===== RECORDS SUPPLIED

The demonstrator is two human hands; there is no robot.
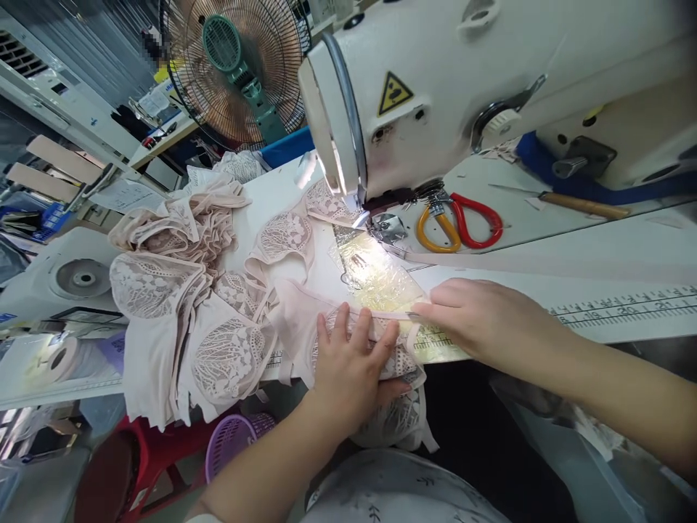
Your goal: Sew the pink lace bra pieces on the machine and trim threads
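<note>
Leaf-printed clothing [408, 487] lies nearest the camera. Beyond it, the right hand [476, 319] pinches the edge of a pale pink lace bra [297, 319], apparently between thumb and forefinger; the left hand [348, 363] spreads flat upon it. The bra overhangs the table's [642, 240] front edge, before the sewing machine [392, 131]. Red-and-yellow-handled scissors [458, 218] rest beneath the machine's arm; stacked bras [229, 356] lie left.

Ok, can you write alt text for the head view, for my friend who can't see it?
A left hand lies spread on a pale pink lace bra while the right hand pinches its edge. A sewing machine stands on the white table, with scissors near it; more lace pieces and a fan are to the left.
</note>
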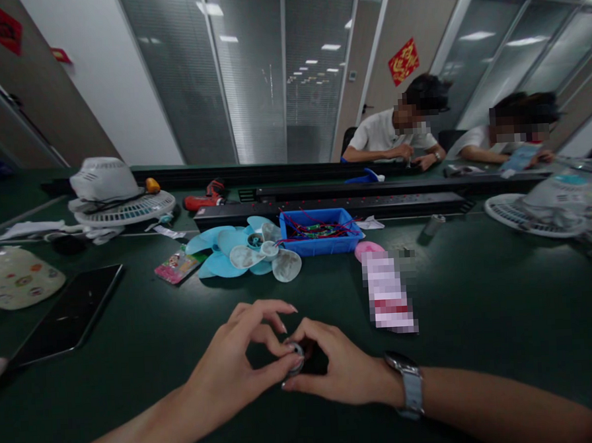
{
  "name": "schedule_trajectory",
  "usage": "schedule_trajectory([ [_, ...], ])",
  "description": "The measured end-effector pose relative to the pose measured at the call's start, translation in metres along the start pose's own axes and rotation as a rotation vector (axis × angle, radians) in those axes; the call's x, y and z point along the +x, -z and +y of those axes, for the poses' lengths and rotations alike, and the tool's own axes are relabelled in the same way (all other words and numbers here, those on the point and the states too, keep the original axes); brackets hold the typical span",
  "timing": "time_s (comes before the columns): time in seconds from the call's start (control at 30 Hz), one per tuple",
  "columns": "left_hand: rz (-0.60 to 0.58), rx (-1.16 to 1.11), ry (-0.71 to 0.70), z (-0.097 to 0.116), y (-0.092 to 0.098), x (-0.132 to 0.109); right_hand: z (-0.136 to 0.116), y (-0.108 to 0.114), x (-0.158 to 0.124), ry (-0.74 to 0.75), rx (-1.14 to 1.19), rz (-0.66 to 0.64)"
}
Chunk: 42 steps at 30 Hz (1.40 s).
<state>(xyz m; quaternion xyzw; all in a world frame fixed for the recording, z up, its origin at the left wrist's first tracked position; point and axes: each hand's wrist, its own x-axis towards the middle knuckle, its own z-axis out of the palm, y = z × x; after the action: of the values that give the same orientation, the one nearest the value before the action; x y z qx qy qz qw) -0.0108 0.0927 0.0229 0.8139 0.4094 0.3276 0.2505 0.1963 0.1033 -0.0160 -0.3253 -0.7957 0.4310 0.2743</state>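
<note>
My left hand [251, 356] pinches a small round metal part [296, 357] between thumb and index finger, its other fingers lifted and curled. My right hand [333, 362], with a watch [408, 381] on the wrist, closes round the same part from the other side, thumb below and index finger above. Fingers cover much of the part, so its exact kind is hidden. Beyond my hands lie light blue fan blades [233, 251], with greyish ones on top. Beside them stands a blue bin [322, 246] with red wires and small green boards.
A pink, partly pixelated item [369, 249] lies right of the bin, near a small metal cylinder [432, 227]. Fan housings [121, 204] stand at both sides. A tablet [72, 312] lies left; a red power tool [205, 198] is behind. Two people [390, 134] sit across the table.
</note>
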Motion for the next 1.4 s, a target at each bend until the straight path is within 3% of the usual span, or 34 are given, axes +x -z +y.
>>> schedule_trajectory([
  [0.27, -0.119, -0.044, -0.023, -0.003, 0.005, 0.004, 0.003, -0.001, 0.0, 0.023, -0.013, 0.006],
  [0.5, -0.014, 0.034, -0.011, -0.007, 0.002, 0.0, 0.004, -0.002, 0.0, 0.018, -0.007, 0.002],
  [0.63, -0.056, -0.042, 0.054, -0.007, 0.002, 0.002, 0.005, -0.003, 0.0, 0.01, -0.014, 0.005],
  [0.93, -0.107, -0.058, -0.064, -0.001, 0.003, 0.0, 0.002, -0.002, 0.0, 0.012, 0.008, 0.005],
  [1.2, 0.003, -0.013, 0.029, 0.0, 0.001, -0.001, -0.003, 0.001, 0.0, -0.014, -0.012, -0.014],
  [1.4, -0.023, -0.148, 0.045, 0.004, 0.0, -0.001, -0.003, 0.0, 0.0, -0.017, -0.017, -0.012],
])
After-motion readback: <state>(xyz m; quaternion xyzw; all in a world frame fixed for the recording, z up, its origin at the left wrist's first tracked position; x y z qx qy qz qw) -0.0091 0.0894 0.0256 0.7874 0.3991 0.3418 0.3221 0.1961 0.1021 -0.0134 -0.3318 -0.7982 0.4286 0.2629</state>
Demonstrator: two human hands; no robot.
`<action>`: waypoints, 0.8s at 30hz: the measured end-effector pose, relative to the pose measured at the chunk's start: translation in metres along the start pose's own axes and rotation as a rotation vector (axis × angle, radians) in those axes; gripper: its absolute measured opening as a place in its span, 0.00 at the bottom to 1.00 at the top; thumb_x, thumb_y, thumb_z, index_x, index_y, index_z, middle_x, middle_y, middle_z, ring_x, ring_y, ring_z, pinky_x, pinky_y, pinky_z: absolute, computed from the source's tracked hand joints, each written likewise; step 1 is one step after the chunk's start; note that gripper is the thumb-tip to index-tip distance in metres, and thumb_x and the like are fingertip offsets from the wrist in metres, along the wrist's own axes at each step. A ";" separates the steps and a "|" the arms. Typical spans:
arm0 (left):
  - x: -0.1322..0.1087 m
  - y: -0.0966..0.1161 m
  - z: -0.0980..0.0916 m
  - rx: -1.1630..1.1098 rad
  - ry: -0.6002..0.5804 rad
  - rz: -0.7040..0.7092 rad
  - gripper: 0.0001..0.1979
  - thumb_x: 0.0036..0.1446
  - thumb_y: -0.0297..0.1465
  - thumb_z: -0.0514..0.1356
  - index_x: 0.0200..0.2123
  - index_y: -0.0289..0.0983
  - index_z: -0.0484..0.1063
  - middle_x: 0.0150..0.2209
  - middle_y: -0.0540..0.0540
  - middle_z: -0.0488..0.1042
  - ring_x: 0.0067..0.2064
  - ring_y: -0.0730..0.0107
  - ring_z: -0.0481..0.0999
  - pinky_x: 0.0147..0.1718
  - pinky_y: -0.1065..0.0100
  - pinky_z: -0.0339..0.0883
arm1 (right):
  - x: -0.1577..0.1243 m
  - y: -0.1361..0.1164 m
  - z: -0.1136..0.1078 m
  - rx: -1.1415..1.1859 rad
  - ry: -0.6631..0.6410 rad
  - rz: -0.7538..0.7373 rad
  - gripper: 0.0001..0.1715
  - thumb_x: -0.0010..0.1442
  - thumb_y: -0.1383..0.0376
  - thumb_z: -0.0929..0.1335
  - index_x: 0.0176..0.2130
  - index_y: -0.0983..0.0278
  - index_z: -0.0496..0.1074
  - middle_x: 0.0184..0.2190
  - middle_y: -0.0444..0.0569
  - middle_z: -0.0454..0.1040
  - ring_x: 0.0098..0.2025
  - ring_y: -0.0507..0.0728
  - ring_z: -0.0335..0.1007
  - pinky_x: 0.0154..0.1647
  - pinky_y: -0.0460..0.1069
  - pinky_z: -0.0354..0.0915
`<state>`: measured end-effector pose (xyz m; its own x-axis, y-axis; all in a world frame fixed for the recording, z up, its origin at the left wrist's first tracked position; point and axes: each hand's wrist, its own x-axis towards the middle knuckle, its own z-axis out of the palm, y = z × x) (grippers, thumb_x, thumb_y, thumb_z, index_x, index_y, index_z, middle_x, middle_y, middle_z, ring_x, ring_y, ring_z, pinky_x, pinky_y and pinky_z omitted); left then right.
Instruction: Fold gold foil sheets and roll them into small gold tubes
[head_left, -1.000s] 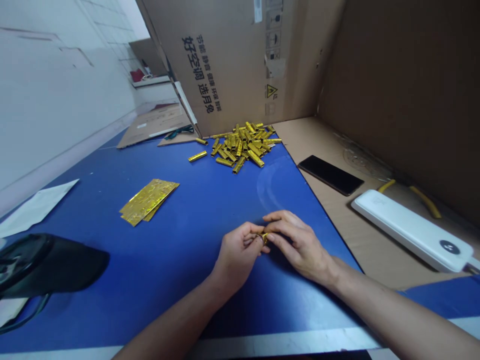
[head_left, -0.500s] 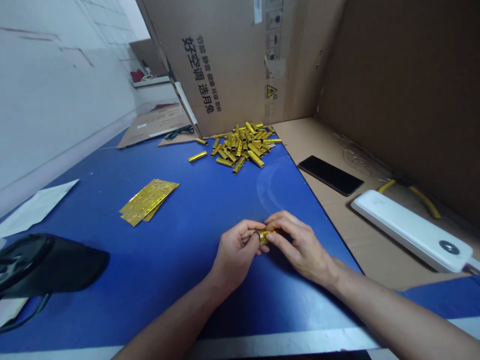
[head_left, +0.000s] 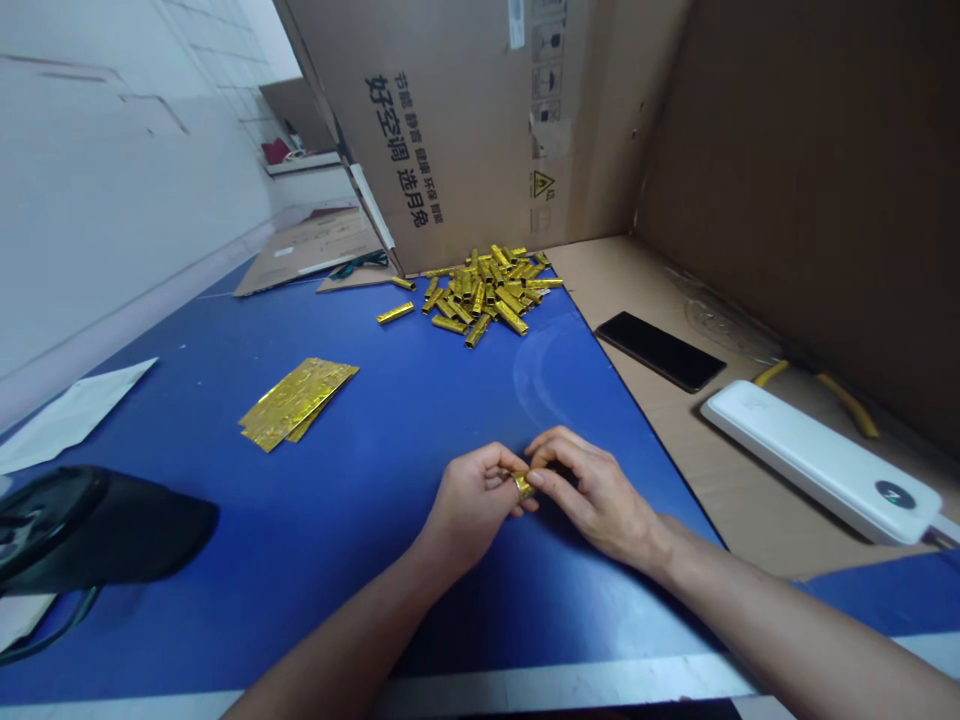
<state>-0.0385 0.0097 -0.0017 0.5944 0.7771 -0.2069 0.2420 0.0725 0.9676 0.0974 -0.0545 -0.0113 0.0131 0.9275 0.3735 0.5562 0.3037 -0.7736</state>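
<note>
Between my hands is a small piece of shiny gold foil paper (head_left: 523, 486), curled and mostly covered by fingers. My left hand (head_left: 476, 500) pinches its left part, thumb and fingers closed round it. On its right side, my right hand (head_left: 581, 490) grips it between thumb and fingertips. Both hands are held just above the blue table, near its front. Farther back lies a heap of rolled gold paper tubes (head_left: 491, 290), with a few loose ones at its left. A small stack of flat gold foil sheets (head_left: 300, 400) rests left of my hands.
A large cardboard box (head_left: 480, 130) stands behind the heap. On the cardboard at right lie a black phone (head_left: 660, 350) and a white power bank (head_left: 821, 462) with a cable. A dark object (head_left: 112, 525) and a white paper (head_left: 79, 412) are at the left of the blue table (head_left: 300, 600).
My right-hand fingers have shifted slightly left, closer to the left hand, and less of the gold foil paper shows between them. The heap and the sheets have stayed put.
</note>
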 end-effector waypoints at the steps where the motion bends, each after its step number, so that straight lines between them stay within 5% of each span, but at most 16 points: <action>1: 0.000 0.001 0.000 -0.002 0.010 0.004 0.04 0.45 0.28 0.59 0.25 0.32 0.67 0.19 0.49 0.72 0.23 0.73 0.73 0.23 0.74 0.64 | 0.000 0.000 0.000 -0.008 0.000 0.004 0.07 0.59 0.66 0.60 0.29 0.63 0.63 0.31 0.46 0.66 0.34 0.52 0.63 0.36 0.48 0.60; 11: -0.004 0.000 0.001 -0.153 -0.049 0.053 0.11 0.50 0.35 0.56 0.31 0.32 0.67 0.26 0.46 0.73 0.30 0.70 0.74 0.28 0.71 0.66 | 0.000 0.003 0.000 -0.074 0.047 0.047 0.10 0.60 0.65 0.59 0.28 0.63 0.63 0.28 0.46 0.65 0.30 0.51 0.61 0.33 0.48 0.59; 17: -0.005 -0.012 0.002 -0.027 0.008 0.151 0.10 0.50 0.35 0.59 0.31 0.34 0.65 0.25 0.50 0.70 0.28 0.75 0.70 0.29 0.72 0.65 | 0.000 0.001 0.000 -0.088 0.014 0.023 0.09 0.60 0.67 0.59 0.30 0.63 0.65 0.29 0.46 0.66 0.33 0.52 0.62 0.35 0.48 0.59; 24: -0.007 -0.009 0.006 -0.134 0.005 0.176 0.09 0.50 0.31 0.57 0.35 0.35 0.62 0.28 0.49 0.72 0.29 0.75 0.72 0.30 0.72 0.65 | -0.001 -0.003 0.001 -0.063 0.096 0.051 0.09 0.59 0.66 0.59 0.28 0.62 0.63 0.27 0.45 0.65 0.30 0.51 0.62 0.33 0.47 0.59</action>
<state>-0.0407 -0.0002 -0.0096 0.6142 0.7885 -0.0328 0.0305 0.0178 0.9994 0.0948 -0.0556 -0.0103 0.1202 0.9156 0.3837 0.6040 0.2392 -0.7602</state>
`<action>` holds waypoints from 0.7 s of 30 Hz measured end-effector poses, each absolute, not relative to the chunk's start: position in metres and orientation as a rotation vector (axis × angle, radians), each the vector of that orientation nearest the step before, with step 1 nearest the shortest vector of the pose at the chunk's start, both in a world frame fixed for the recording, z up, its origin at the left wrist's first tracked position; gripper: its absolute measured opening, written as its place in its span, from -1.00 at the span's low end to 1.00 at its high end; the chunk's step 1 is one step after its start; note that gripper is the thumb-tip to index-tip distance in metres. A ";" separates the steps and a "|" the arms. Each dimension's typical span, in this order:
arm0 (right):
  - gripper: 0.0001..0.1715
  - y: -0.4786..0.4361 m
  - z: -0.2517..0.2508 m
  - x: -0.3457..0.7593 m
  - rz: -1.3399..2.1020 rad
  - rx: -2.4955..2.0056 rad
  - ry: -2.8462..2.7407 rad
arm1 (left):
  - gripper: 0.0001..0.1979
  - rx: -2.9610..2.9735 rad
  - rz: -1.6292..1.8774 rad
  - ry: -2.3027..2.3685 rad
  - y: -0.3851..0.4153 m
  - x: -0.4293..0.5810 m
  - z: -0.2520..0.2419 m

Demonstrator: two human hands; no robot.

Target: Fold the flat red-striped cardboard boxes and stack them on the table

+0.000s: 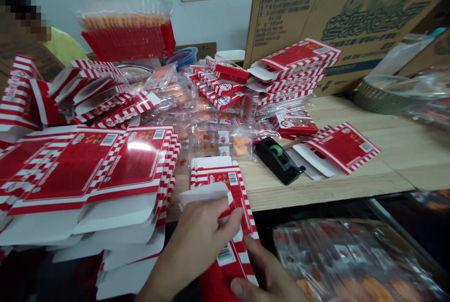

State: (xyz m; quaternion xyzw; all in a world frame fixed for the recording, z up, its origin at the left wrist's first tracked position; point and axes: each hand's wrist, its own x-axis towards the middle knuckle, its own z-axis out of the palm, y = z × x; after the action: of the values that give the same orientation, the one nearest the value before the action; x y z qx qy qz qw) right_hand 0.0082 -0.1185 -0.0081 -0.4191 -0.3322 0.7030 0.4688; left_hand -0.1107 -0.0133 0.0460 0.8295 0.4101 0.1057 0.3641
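Note:
In the lower middle is a red-and-white striped carton [225, 254], tilted towards me, with its barcode facing up. My left hand [207, 227] is closed on it near its upper end, thumb and fingers pinching a flap. My right hand [269, 271] grips the right edge of the same carton, thumb on the front face and fingers along the side. Just beyond, another striped carton [244, 189] lies on the table with its white flap pointing away. A black tape dispenser [277, 161] with green tape stands to the right of it.
Flattened cartons [130, 161] are piled at left, and more cartons [295, 65] are stacked at back right. Clear food packs [241, 142] lie mid-table. An open carton [346, 147] lies right; a basket [378, 98] stands behind. Bagged food [337, 255] sits below the table edge.

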 end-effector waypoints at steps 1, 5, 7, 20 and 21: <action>-0.48 -0.118 -0.008 0.009 1.714 -1.033 -0.815 | -0.66 2.132 0.290 1.040 -0.014 -0.110 0.047; -0.42 -0.121 -0.011 0.009 1.664 -1.108 -0.817 | -0.64 1.981 0.252 0.941 -0.011 -0.112 0.043; -0.30 -0.123 -0.013 0.009 1.664 -1.157 -0.793 | -0.65 1.893 0.223 0.927 -0.009 -0.114 0.039; -0.48 -0.121 -0.017 0.010 1.623 -1.261 -0.594 | -0.75 1.990 0.335 0.923 -0.010 -0.112 0.030; -0.51 -0.122 -0.017 0.013 1.588 -1.295 -0.569 | -0.77 2.050 0.463 0.944 -0.012 -0.111 0.025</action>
State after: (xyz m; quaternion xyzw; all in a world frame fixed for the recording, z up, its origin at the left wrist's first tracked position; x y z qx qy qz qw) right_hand 0.0128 -0.1217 -0.0174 -0.5323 -0.2338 0.6526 0.4859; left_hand -0.1114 -0.0121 0.0251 0.8129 0.3741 0.1838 0.4067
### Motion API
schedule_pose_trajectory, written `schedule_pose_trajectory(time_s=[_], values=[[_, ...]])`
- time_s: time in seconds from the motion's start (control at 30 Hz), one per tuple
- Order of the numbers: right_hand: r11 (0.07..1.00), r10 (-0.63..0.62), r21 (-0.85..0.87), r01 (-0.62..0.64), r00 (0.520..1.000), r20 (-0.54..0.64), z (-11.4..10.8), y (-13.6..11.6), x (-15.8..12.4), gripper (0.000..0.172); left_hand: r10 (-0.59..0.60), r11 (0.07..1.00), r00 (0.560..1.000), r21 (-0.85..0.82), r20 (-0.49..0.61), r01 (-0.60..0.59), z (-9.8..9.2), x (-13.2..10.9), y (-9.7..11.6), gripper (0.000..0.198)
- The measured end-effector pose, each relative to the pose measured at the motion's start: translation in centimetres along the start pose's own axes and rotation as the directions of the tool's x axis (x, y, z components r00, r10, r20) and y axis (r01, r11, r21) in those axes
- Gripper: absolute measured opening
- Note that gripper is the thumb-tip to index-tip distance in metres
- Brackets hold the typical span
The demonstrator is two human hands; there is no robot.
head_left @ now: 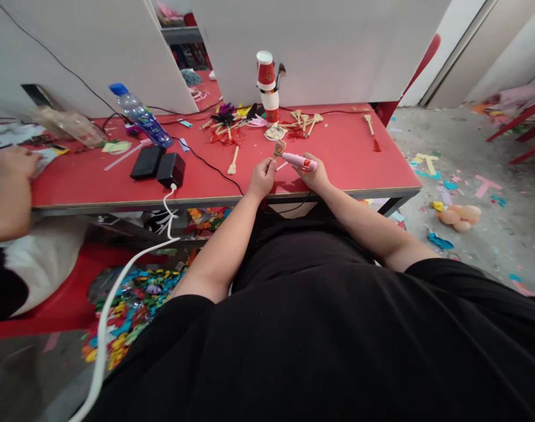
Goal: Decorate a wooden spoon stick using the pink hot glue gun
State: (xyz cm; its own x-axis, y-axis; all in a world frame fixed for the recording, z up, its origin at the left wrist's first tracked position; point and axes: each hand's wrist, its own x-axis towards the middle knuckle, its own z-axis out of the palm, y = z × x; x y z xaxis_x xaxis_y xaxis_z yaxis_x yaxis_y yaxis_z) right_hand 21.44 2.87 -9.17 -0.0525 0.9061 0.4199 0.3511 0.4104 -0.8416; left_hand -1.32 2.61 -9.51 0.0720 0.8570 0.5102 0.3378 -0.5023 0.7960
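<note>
My right hand (315,174) is closed around a pink hot glue gun (299,160) with a red label, its narrow nozzle pointing left. Between the fingertips of my left hand (263,177) is a small brown-and-tan carved piece (280,146), standing upright. The nozzle is right at this piece; whether they touch I cannot tell. Just beyond it lies a small round dish (275,133) with bits in it. Pale lute-shaped wooden pieces (311,121) with red tassels are heaped behind my right hand. A single wooden piece (232,164) lies left of my left hand.
Stacked paper cups (267,79) stand at the back, near coloured feathers (225,117). To the left are a blue-capped bottle (144,117), a black box (170,170) with a white cable (130,264), and another person's arm (10,181). Colourful scraps (135,305) cover the floor.
</note>
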Motion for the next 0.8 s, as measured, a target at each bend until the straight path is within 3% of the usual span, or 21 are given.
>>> schedule_pose_trajectory(time_s=[0.27,0.57,0.8], values=[[0.999,-0.014,0.036,0.015,1.0,-0.016,0.4,0.8,0.1,0.034,-0.004,1.0,1.0,0.001,0.005,0.004,0.1,0.0,-0.1,0.076],[0.999,-0.024,0.037,0.024,1.0,-0.009,0.3,0.9,0.1,0.031,0.004,1.0,1.0,-0.005,-0.008,-0.004,0.0,0.0,-0.3,0.062],[0.99,-0.071,0.119,0.076,0.996,-0.045,0.1,1.4,0.5,0.049,-0.009,1.0,1.0,-0.003,-0.028,0.009,0.1,0.1,-0.2,0.06]])
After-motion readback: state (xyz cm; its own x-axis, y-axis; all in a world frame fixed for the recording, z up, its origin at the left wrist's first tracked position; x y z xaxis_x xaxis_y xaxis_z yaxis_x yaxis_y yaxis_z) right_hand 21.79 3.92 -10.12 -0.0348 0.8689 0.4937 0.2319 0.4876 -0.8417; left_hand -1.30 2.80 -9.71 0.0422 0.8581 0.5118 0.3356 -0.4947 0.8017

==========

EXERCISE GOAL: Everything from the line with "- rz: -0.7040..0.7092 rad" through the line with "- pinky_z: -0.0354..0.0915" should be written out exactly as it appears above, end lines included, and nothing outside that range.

REPLY TO THE TASK:
  - rz: -0.7040..0.7092 rad
  - gripper: 0.0001..0.1979
  - thumb_x: 0.0036..0.1446
  - thumb_y: -0.0297..0.1465
  - thumb_z: -0.0514..0.1356
  - index_x: 0.0200..0.2123
  - index_y: -0.0289..0.0983
  - index_z: -0.0484..0.1063
  - middle_x: 0.0150..0.2209
  - middle_y: -0.0540..0.0540
  - middle_z: -0.0488..0.1042
  - ring_x: 0.0067..0.2064
  - ring_y: -0.0730..0.0107
  - ring_z: -0.0481..0.0999
  - pinky_x: 0.0147..0.1718
  - pinky_y: -0.1065..0.0100
  - pinky_z: -0.0339..0.0883
arm1 (right):
  - x: -0.1577..0.1243 m
  - y: -0.1361..0.1164 m
  - z: -0.1136..0.1078 m
  - rx: -1.1415..1.1859 rad
  - ry: -0.6631..0.6410 rad
  - rz: -0.7538..0.7373 rad
  - gripper: 0.0001..0.1715
  - thumb_x: -0.0010..0.1442
  - thumb_y: -0.1383..0.0376
  - thumb_z: -0.0929..0.1335
  - index_x: 0.0176..0.2130
  - index_y: -0.0983..0.0278
  - index_z: -0.0496..0.1074
  - middle_x: 0.0184..0.2190
  - middle_y: -0.0444..0.0569
  - middle_z: -0.0454..0.1040
  - ring_x: 0.0098..0.2025
  - ring_y: -0.0507..0.0728
  - ring_z: -0.0335..0.1007
  - pinky_x: 0.0154..0.1647
  - pinky_y: -0.0460..0.1069
  - pinky_z: -0.0354..0.0915

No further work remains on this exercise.